Medicare Coverage Gaps

There are nine coverage gaps in all between Medicare Part A and Medicare part B.  For Medicare Part A you have

  • a deductible if $1,187
  • coinsurance for any days spent over the 60th day in the hospital
  • coinsurance for hospice care
  • coinsurance for skilled nursing care
  • no coverage for the first three pints of blood in the even that you need a blood transfusion

For Medicare Part B you have

  • a deductible of $147
  • coinsurance of 20% of whatever charges you incur under that program
  • to pay for any charges that a doctor may charge you that are above the Medicare approved amount

Neither Medicare Part A nor Part B provides for coverage in a foreign travel emergency.  That means that if you get sick or injured while traveling you will have to foot the whole bill.  You can remedy this with either a Medicare Advantage policy or a Medigap plan.  You can get travel coverage for both of these and both the Medigap premiums and Medicare Advantage premiums can be very affordable.

Medicare Today

Medicare was introduced by the U.S. federal government in 1965. In simple terms, Medicare is a national insurance program designed to guarantee health insurance for Americans of the age of 65 and older as those with disabilities who are under the age of 65. Medicare differs from private insurance providers in that it spreads the risk associated with healthcare and illness across society to protect everyone. Private insurance providers manage their risk portfolio by adjusting their pricing according to the perceived risk.

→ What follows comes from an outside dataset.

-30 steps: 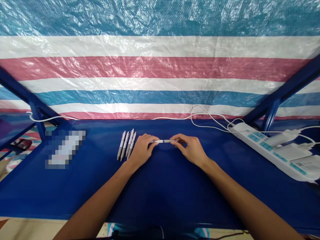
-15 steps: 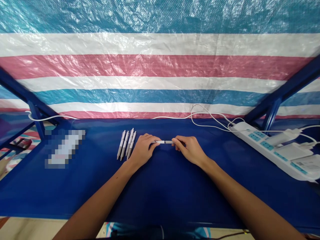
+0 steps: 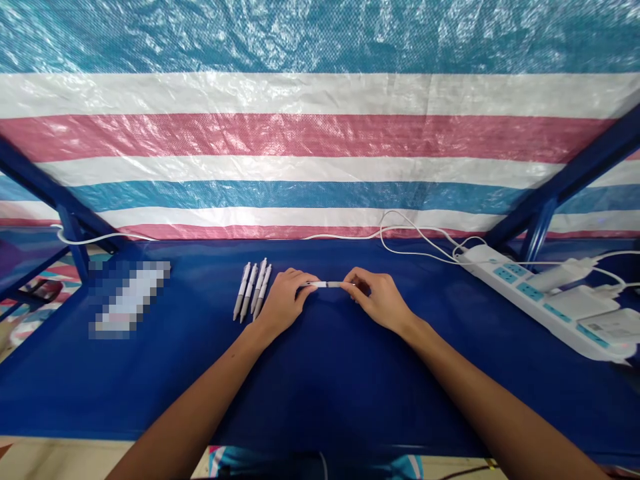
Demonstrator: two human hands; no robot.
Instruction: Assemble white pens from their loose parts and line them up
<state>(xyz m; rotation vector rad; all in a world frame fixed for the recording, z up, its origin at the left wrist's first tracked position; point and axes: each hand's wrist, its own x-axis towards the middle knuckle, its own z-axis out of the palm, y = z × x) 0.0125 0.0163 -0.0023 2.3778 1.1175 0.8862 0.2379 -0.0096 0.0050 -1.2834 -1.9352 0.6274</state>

Medicare offers all of its enrollees a defined benefit. Medicare Part A covers hospital care, while Part B covers outpatient medical services. To cover the Part A and Part B benefits, enrollees are provided with a choice between an open-network single payer health care plan (traditional Medicare) and a network plan known as Medicare Advantage, or Medicare Part C. With Medicare Part C, the federal government is paying for private health coverage. As of 2012, about 76% of participants elected to go with traditional Medicare over a Medicare Advantage Plan.

Medicare Part D covers outpatient prescription drugs through private plans or through Medicare Advantage plans that offer prescription coverage.

On average, Medicare covers about half of health care costs for its participants. Participants must cover the rest of the cost. The out-of-pocket costs will vary depending on the type of health care one requires. To minimize these costs, enrollees can enroll in private Medicare supplemental insurance programs, of which Medicare supplement plan F is the most popular. These programs are regulated by the government, but offered by private insurance carriers.